- 400g gnocchi
- A handful of basil, leaves only
- 3 vine tomatoes
- 50g rocket
- 1 red onion
- 1 garlic clove
- 80g black olives
- 125g mozzarella
- 2 tbsp olive oil
- Sea salt and freshly ground pepper
- 2 tbsp cold water
Heat your oven to 200°C/Fan 190°C/Gas 6. Peel and cut your onion into thick wedges. Halve your tomatoes and cut each half into 4. Place onto a baking tray lined with foil. Drizzle over 1 tbsp olive oil and seasoning. Put to one side.
Peel and grate or crush the garlic clove. Place it into a roasting tin and mix in 1 tbsp oil. Place in the oven for 5 mins to warm the oil. Tip the gnocchi into the tin and toss it in the garlicky oil. Season.

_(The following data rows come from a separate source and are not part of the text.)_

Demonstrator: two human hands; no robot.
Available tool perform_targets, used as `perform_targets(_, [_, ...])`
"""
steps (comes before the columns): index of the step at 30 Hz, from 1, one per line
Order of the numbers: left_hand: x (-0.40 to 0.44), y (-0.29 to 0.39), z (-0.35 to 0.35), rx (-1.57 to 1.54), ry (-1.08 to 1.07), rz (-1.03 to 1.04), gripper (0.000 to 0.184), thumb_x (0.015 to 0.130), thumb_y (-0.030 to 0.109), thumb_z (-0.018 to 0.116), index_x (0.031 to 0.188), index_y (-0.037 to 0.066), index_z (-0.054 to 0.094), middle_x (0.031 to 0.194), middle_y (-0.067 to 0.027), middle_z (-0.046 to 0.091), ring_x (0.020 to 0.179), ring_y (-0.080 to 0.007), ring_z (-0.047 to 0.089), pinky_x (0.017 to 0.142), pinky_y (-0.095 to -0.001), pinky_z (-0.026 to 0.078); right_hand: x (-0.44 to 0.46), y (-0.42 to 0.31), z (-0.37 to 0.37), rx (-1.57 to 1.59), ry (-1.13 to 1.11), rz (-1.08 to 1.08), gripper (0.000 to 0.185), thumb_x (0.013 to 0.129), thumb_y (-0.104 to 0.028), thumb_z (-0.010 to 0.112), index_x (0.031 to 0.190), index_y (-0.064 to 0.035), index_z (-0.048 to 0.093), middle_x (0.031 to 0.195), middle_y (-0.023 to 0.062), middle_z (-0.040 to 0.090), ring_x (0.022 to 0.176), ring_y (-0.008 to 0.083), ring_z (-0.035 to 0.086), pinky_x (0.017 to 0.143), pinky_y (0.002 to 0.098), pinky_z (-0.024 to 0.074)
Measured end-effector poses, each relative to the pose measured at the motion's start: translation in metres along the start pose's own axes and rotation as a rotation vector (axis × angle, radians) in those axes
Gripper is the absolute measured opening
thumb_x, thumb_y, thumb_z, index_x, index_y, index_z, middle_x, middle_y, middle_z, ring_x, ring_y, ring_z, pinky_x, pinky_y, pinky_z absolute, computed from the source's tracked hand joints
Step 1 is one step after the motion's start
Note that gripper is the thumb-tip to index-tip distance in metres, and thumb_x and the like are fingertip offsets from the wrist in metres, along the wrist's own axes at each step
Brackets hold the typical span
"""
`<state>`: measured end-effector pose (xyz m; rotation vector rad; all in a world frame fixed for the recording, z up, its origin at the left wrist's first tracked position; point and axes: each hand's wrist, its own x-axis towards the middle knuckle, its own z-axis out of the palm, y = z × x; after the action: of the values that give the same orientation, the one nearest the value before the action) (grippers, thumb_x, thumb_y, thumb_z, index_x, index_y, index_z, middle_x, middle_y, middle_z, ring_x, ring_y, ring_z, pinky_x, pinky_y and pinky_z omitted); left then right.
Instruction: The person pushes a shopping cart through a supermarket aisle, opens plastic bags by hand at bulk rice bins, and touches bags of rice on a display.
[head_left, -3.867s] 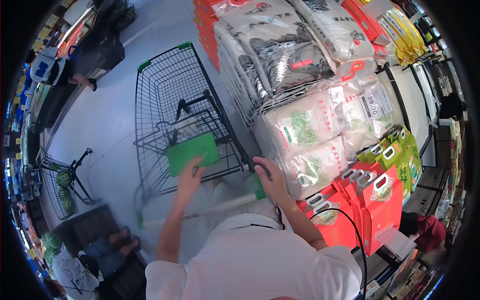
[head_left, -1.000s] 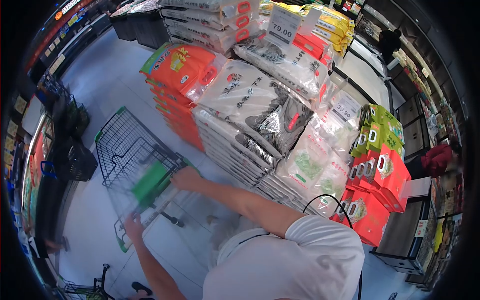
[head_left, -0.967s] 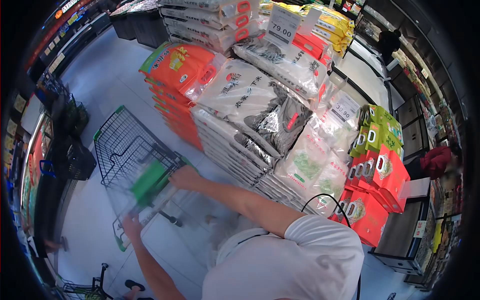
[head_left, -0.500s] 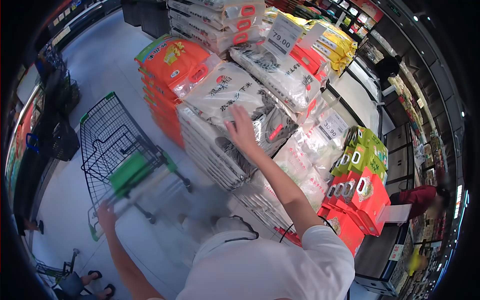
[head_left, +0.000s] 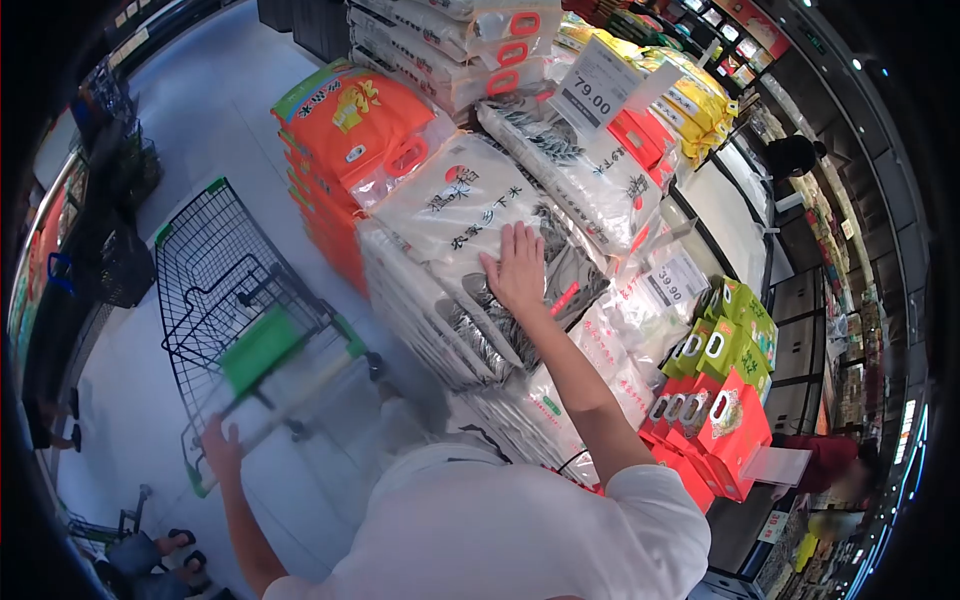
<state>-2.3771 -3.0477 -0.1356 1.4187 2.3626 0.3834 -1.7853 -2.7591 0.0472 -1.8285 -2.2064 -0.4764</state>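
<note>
My right hand (head_left: 518, 270) lies flat, fingers spread, on the top white-and-grey rice bag (head_left: 460, 215) of a stack. At the lower left, my left hand (head_left: 222, 448) is closed around the left end of the shopping cart's handle (head_left: 290, 400). The black wire cart (head_left: 225, 285) has green corners and a green panel (head_left: 260, 350) and stands left of the stack. No goods can be made out inside it.
Orange bags (head_left: 355, 120) are stacked beyond my right hand. Red packages (head_left: 725, 430) and green packages (head_left: 735, 330) stand at the right. A person in dark red (head_left: 825, 462) is at the right; another person's legs (head_left: 180, 555) show at lower left.
My right hand has left the cart handle, reached over the stack and come down on the bag. My left hand stays at the handle. The view has turned and shifted.
</note>
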Motion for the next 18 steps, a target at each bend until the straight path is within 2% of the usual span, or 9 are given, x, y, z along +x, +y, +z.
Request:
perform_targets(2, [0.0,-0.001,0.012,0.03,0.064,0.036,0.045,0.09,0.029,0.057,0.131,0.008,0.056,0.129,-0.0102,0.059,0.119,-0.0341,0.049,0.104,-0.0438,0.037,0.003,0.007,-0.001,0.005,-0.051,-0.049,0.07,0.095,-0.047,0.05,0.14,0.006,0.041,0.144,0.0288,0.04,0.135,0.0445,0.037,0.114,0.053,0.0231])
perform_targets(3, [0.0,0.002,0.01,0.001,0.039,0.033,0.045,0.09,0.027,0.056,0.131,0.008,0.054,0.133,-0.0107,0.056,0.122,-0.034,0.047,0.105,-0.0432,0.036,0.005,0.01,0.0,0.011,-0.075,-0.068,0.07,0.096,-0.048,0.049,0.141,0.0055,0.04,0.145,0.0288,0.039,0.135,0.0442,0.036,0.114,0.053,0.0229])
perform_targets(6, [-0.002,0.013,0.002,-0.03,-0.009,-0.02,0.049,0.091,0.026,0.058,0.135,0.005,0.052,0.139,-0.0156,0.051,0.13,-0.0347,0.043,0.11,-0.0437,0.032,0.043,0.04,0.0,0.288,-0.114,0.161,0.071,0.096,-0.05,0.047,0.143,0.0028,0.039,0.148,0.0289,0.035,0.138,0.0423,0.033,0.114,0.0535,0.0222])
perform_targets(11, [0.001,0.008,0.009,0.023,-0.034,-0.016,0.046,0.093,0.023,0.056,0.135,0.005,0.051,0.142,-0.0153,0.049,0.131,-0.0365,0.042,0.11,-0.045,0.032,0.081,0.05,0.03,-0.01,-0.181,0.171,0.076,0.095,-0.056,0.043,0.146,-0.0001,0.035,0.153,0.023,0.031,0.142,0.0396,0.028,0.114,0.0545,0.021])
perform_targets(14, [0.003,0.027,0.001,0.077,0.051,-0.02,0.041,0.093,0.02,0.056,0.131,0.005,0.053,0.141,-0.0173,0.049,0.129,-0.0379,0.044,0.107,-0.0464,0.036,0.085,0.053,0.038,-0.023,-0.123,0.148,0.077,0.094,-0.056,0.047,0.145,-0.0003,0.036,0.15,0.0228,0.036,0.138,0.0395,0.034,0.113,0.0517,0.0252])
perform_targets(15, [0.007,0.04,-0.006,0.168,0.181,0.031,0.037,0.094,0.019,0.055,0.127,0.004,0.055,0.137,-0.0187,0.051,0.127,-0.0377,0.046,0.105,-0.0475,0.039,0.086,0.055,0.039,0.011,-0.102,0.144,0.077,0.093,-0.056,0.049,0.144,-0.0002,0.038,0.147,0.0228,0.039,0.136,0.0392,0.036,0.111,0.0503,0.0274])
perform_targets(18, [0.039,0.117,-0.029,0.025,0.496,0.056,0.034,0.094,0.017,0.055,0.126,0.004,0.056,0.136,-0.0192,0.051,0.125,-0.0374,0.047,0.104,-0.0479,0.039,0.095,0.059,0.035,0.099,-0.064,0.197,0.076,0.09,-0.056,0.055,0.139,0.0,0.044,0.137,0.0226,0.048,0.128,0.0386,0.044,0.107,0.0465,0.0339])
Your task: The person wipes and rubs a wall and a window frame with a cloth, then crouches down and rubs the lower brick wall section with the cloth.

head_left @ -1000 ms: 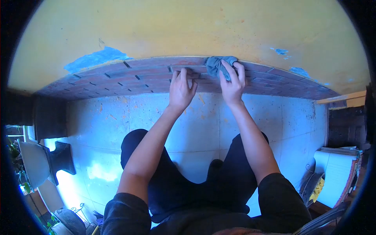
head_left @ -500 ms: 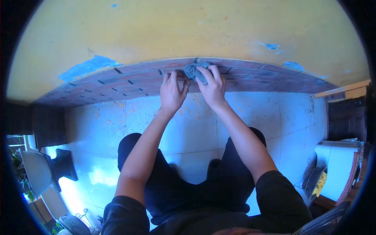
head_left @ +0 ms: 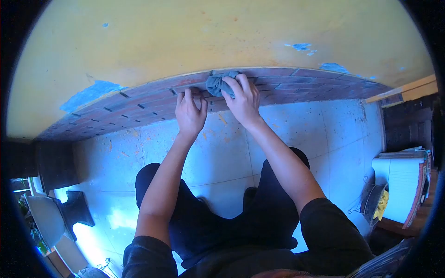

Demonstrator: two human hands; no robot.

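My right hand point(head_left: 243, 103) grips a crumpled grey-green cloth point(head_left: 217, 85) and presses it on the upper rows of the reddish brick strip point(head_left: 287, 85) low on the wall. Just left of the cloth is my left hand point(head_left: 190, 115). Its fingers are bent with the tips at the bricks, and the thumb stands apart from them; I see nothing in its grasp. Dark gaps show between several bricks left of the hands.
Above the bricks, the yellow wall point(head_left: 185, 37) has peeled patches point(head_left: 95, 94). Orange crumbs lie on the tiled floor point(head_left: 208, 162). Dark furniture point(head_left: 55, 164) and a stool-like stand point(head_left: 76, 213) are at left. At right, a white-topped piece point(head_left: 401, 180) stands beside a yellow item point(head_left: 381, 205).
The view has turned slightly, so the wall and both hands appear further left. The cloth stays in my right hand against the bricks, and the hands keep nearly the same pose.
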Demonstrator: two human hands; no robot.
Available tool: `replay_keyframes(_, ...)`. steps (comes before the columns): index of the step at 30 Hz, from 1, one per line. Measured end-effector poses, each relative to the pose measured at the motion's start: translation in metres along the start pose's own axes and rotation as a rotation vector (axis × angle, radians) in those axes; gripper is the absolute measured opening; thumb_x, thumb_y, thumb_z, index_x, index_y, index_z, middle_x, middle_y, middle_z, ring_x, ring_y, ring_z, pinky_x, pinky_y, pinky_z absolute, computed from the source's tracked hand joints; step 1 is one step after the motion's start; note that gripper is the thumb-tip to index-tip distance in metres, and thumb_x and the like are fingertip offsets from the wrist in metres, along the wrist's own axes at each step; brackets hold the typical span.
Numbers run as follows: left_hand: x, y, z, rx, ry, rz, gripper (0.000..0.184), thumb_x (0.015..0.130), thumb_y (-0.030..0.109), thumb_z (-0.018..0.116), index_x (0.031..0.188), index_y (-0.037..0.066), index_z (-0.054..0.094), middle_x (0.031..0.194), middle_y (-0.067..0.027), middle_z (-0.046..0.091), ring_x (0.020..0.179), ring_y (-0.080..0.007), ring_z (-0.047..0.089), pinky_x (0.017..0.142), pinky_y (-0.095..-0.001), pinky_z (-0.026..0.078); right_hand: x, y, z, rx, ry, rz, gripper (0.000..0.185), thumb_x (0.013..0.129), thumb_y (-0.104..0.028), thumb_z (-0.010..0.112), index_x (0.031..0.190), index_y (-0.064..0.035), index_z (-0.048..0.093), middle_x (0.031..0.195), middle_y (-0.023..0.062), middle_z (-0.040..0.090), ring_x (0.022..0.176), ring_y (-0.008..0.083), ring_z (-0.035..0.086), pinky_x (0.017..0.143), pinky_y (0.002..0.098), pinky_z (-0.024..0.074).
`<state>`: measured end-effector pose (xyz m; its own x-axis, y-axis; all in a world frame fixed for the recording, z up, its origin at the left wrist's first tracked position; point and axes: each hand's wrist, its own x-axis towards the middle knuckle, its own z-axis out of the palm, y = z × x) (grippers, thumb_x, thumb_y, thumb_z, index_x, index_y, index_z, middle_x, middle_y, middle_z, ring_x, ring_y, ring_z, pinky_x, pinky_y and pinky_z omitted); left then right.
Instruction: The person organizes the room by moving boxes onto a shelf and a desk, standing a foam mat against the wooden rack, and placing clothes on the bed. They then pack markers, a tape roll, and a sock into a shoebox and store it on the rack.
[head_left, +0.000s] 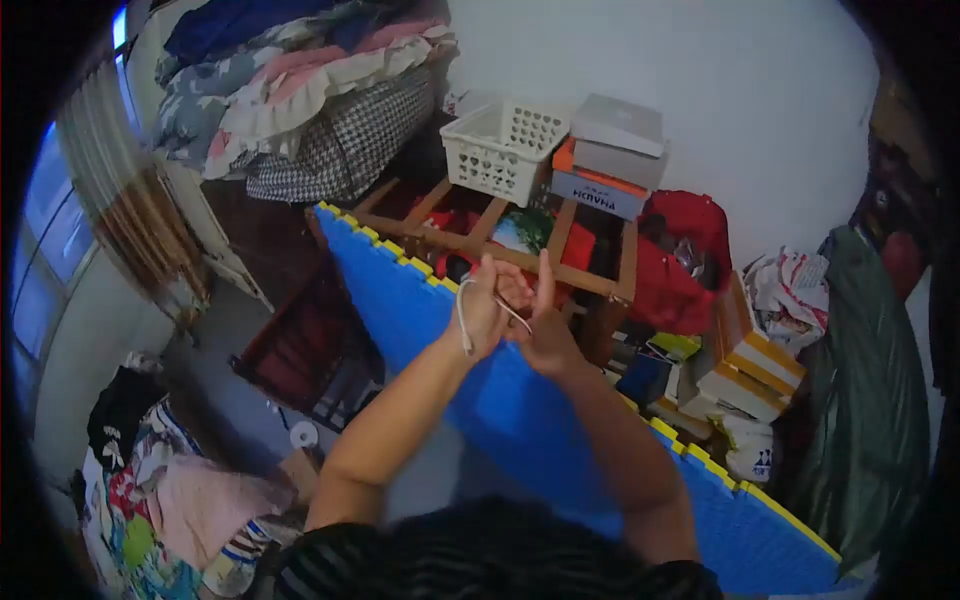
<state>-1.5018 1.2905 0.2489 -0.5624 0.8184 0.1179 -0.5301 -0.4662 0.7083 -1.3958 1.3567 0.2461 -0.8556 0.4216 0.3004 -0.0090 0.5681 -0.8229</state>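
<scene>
My left hand (482, 312) and my right hand (545, 335) are close together at the centre, raised over a blue foam mat (520, 410) with a yellow toothed edge. A thin white cord (463, 322) loops over my left hand, one end hanging by the wrist. My left fingers are closed on it. The cord runs across to my right hand, which grips it near the thumb while its index finger points up. Some fingertips overlap between the hands, so their exact hold is partly hidden.
Behind the mat stands a wooden frame (485, 225) bearing a white basket (500, 155) and stacked boxes (610, 155). A red bag (680, 265) and open cartons (755, 345) are at right. Piled bedding (330, 110) lies upper left, heaped clothes (200, 500) lower left.
</scene>
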Motion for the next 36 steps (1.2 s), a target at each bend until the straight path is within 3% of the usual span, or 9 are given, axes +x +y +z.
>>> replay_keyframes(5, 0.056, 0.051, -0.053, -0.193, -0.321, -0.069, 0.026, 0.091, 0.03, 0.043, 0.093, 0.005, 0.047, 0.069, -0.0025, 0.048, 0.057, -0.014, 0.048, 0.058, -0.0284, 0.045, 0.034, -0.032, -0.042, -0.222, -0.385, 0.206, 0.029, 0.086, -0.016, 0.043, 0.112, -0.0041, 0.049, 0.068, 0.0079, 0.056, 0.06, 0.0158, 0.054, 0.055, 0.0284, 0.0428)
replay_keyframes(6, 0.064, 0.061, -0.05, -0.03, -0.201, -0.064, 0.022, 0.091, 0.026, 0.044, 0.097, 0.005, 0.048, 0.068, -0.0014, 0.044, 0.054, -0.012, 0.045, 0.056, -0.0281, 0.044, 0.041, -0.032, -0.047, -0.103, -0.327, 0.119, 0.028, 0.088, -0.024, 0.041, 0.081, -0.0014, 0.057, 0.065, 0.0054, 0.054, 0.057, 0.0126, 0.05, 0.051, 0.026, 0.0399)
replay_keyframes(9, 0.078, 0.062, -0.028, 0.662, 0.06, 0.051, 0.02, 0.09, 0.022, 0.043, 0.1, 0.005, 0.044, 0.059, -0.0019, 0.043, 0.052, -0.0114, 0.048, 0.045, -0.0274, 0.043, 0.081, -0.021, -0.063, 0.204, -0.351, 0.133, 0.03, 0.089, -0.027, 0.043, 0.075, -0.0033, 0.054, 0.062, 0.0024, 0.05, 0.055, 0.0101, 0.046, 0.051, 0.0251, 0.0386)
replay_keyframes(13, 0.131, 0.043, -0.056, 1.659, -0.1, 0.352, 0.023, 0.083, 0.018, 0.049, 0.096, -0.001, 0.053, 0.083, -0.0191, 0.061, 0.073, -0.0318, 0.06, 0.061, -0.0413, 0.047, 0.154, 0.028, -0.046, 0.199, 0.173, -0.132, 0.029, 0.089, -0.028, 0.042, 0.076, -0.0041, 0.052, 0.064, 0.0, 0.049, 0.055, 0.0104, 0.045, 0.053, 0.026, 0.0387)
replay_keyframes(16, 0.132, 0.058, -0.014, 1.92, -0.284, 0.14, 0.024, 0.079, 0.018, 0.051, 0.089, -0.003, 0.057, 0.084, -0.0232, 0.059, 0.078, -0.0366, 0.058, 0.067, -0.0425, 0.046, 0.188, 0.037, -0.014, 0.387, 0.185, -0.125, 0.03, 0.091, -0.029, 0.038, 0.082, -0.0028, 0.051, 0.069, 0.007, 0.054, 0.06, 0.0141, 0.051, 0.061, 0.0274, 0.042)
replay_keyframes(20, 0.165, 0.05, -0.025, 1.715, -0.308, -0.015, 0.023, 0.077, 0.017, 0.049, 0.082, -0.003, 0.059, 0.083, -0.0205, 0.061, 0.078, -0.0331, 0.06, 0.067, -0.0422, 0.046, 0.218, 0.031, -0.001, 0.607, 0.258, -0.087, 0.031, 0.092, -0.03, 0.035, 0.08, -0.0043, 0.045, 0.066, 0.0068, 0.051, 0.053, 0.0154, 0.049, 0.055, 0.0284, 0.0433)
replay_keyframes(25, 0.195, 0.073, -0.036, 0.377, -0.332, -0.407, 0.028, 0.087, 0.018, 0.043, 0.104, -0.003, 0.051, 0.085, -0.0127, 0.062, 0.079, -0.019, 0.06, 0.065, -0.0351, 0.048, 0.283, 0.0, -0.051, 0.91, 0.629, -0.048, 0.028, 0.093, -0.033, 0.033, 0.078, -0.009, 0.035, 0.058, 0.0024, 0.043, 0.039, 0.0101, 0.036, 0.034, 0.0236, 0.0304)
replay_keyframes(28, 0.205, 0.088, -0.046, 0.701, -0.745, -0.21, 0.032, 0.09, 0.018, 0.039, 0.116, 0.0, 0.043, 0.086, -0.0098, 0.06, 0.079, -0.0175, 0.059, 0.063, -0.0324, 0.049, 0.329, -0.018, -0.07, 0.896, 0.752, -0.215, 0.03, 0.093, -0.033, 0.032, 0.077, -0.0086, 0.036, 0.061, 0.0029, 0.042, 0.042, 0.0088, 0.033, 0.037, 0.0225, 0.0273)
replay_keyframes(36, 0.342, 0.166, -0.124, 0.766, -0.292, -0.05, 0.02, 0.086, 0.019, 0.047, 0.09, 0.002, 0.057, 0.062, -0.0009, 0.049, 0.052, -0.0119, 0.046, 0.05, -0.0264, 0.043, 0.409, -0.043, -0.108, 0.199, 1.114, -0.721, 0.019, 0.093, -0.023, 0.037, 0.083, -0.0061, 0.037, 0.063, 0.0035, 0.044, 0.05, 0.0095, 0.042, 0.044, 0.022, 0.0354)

Put the gnocchi in the oven for 25 mins. Place the veg tray on the shelf below the gnocchi and roast for 25 mins too. Toss the veg half way through and give the gnocchi a good shake.
Place half the olives and half the roasted tomatoes in a food processor. Blitz with 2 tbsp water till puréed. This is your tapenade. If you don’t have a food processor, finely chop then mash the olives and tomatoes together.
Take the gnocchi out of the oven. Add the tapenade to the rest of the roasted tomatoes and onions. Toss them all together. Tear the mozzarella and add to the dish. Slide back into the oven for 10 mins to melt the mozzarella.
Remove from the oven and scatter over the remaining olives. Tear over the basil leaves - Add the rocket. Toss everything a few times to mix it. Serve the roast gnocchi and veg in warm bowls with a good grinding of black pepper.